October 11, 2019
2019 has been a challenging year for me with the death of my sister in early May, then the death of my mother in late September.
I was going to write about my experiences going through these milestone events but I’m still in process over my mother’s passing. At both transitions I was the sole member of my family present. The rest of my family would have liked to have been there but in the end, I was the only one.
It both instances I felt enormous grief, yet also gratitude and compassion. It was a blessing to have been there doing what I could to ease the transitions. Perhaps sometime in the future, I will speak more about how living consciously through their deaths has provided me with gifts I never thought possible. It has certainly brought home to me the inevitable truth we most all face: “How will I face and embrace my own death?”
For this newsletter however, I will focus on values and share part of a workshop Jody and I facilitated at the last gathering. The content of this workshop is what guides me in my daily life and helps me to maintain some manner of consistency in my desire to live with intention. It also provided me with comfort and direction while I was living into these experiences of death.
If you attended our workshop, I hope this won’t be redundant for you, my intention is to encourage you to continue with your work on values.
Let me begin with this statement:
“Somewhere between my ambition and my ideals. I lost my ethical compass.” -Jeb Stuart Magruder (Watergate co-conspirator)
In my past, there have been times when I recognized I was out of integrity with myself. There’s a shadow in each of us that feeds our ambition; and given free rein, it can overwhelm our best intentions. Sometimes this shadow may show up in the form of a small lie, an unspoken truth, a betrayal, or an easier softer way during a conflict, instead of meeting it head on. Whatever form it takes, it can compromise our best intentions.
At our last gathering, Jody Grose and I facilitated a workshop on accessing the mature King Archetype. In the workshop we talked about the importance of knowing your core values.
It’s surprising how many people don’t give values any thought, let alone, know what values are. Or, more importantly, what their core values are.
“Values are principals or standards of behavior: one’s judgement of what is important in life.” Oxford English Dictionary
Living our values means walking our talk. We’re clear about what we believe and hold important, and we take care that ourintentions, words, thoughts,andbehaviorsalign with those beliefs. If we don’t have clarity of values, we don’t have anywhere else to look or focus and we’ll bend to the wishes of others.
Core values provide us with clarity, a North Star that guides us in times of darkness.
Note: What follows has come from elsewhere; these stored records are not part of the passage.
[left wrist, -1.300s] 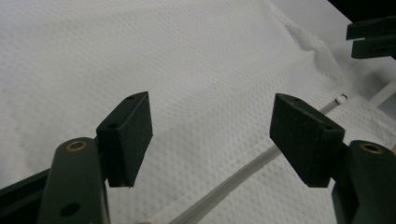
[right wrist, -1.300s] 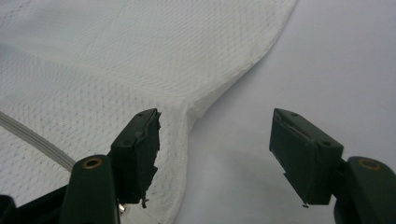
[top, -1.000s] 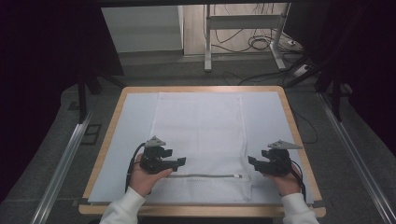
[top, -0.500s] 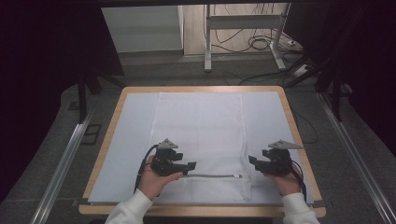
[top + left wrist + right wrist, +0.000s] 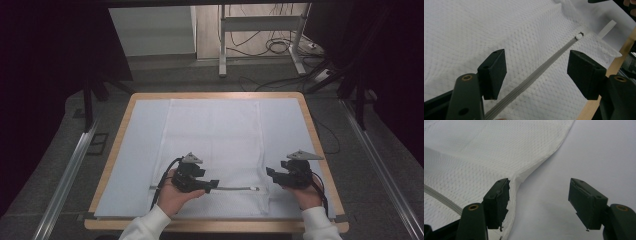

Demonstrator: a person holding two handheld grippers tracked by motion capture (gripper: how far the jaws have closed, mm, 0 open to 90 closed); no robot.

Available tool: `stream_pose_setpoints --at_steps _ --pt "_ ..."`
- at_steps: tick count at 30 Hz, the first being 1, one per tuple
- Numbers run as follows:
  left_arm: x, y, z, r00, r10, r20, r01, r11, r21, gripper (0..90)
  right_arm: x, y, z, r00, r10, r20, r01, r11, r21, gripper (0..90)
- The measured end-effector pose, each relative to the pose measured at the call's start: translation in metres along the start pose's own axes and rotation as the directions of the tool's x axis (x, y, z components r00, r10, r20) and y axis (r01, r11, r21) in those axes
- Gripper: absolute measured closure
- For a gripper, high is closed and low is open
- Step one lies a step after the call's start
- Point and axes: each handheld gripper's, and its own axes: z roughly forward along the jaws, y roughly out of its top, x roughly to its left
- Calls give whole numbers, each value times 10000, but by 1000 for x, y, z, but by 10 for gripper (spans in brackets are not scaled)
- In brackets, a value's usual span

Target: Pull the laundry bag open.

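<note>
The tabletop (image 5: 314,150), wood-rimmed and covered in a pale sheet, carries a white mesh laundry bag (image 5: 215,145) lying flat down its middle, with bare sheet on both sides for my arms to travel. The bag's grey zipper (image 5: 235,188) runs across its near end, close to the tabletop's front edge. My left tongs (image 5: 214,185) stand wide, straddling the zipper without pinching it, lined up along it toward the small pull (image 5: 579,36). My right tongs (image 5: 270,173) stand wide too, astride the bag's side hem (image 5: 541,160), probably to steady it.
</note>
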Motion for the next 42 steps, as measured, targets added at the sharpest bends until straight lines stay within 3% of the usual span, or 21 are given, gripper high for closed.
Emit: stream_pose_setpoints --at_steps 8,12,25,32,42 --pt "-7 1 5 9995 186 256 -191 9996 194 319 -1 0 -2 10000 62 17 -62 10000 -19 327" --pt "-8 3 4 9993 61 374 -65 9999 119 320 -3 1 -4 9999 131 66 -130 9999 -88 328" --pt "-25 9 23 9980 162 617 -184 9992 361 325 -6 -1 -6 9996 253 154 -251 9996 -153 323" --pt "-36 12 31 9959 412 807 -456 9975 539 329 -7 -1 -6 9995 257 165 -254 9995 -166 322" --pt "-41 15 38 9940 431 1007 -498 9966 652 332 -8 -2 -6 9993 317 212 -315 9995 -94 323"
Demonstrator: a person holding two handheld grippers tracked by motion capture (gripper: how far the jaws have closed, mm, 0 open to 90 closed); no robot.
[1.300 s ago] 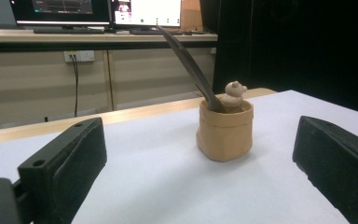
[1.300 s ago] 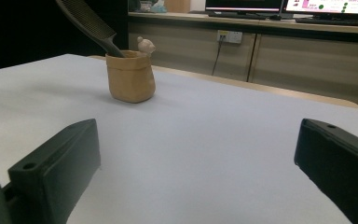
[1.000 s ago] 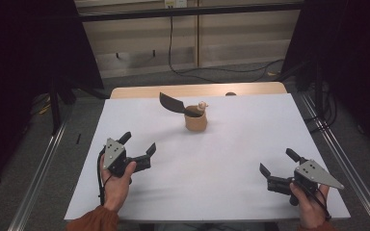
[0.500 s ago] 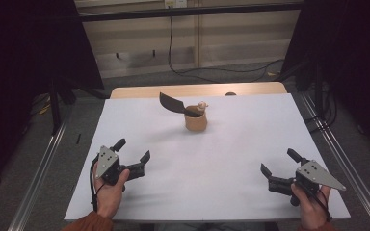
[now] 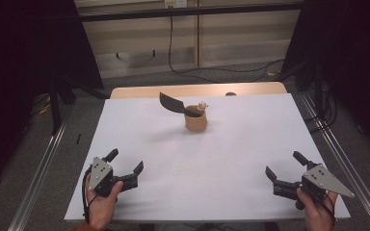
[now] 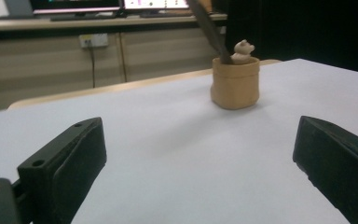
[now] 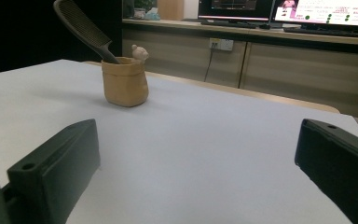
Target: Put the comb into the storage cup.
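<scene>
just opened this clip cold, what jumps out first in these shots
A small tan pouch stands alone toward the far middle of the white table, with a black comb slanting out of it up to the left and a little pale figure peeking over its rim. At the near edge, the left gripper and the right gripper sit far apart, fingers spread wide and holding nothing.

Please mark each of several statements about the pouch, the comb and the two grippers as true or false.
1. The black comb stands in the tan pouch. True.
2. The left gripper is shut on the pouch. False: its jaws are open, apart from the pouch.
3. A small pale figure sits in the pouch. True.
4. The pouch lies on its side. False: it stands upright.
5. The right gripper is open above the white table. True.
</scene>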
It’s how we establish a good internal support system.
When choosing your values, three questions to ask yourself are:
Does this define me?
Is this who I am at my best?
Is this the filter I use to make tough decisions?
If you haven’t explored values before, this might seem like a difficult task. In our workshop we handed out a list of 100 different values to choose from. We asked the men to choose fifteen to start with, then narrow them to ten, then five, and finally two that would be core values.
When I first did this exercise on my own, it was easy to choose fifteen, but it became increasingly more difficult when I had to start narrowing my choices. What I realized was that some of the values I had chosen were actually dependent on another value. What I finally settled on that rang true for me wasCourage.Without courage, I could not live into any of the other values I felt were important.
Once you decide on your core values it’s crucial to make sure you have outside support that can help you to be accountable for aligning with them. Supporters should be those who love and care about you, who see your humanness, and will honestly tell you the truth. They know your heart and who you aspire to be. They will lovingly confront you when you may be close to slipping out of integrity.
Important questions for ongoing support:
Who is someone who knows your values and supports your efforts to live up to them?
What can you do as an act of self-compassion to support yourself in the hard work of living your values?
What are the early warning indicators or signs that you’re living outside your values?
What does it feel like when you’re living up to your values?
How does living your two core values shape the way you give and receive feedback?
In any situation we find ourselves in, we have a choice to live it with integrity or to live it through shadow. And when we find ourselves slipping out of integrity, our core values can act as a rudder or compass to steer us back on course.
Living your life with core values guiding you, is another way to grow yourself up. You’re not bending to the wishes of others or living someone else’s desires.
My sister knew two years prior to her death that she was terminal and there was no chance of survival. And she knew her core values were honesty and truth. And encouraged those around her to always speak honestly about how they were feeling. She made it easy to be with her and she chose to die on her own terms. Her transition was beautiful. She died modeling courage and grace. My mother didn’t have the same awareness and her death was much different. But because I held my core values close to me, I felt grounded and supported. I was able to guide my mother while she faced her death, offering love, care, compassion and validation about how she lived her life, when she couldn’t validate herself. If I didn’t have this internal support, I’m not sure I could have done it.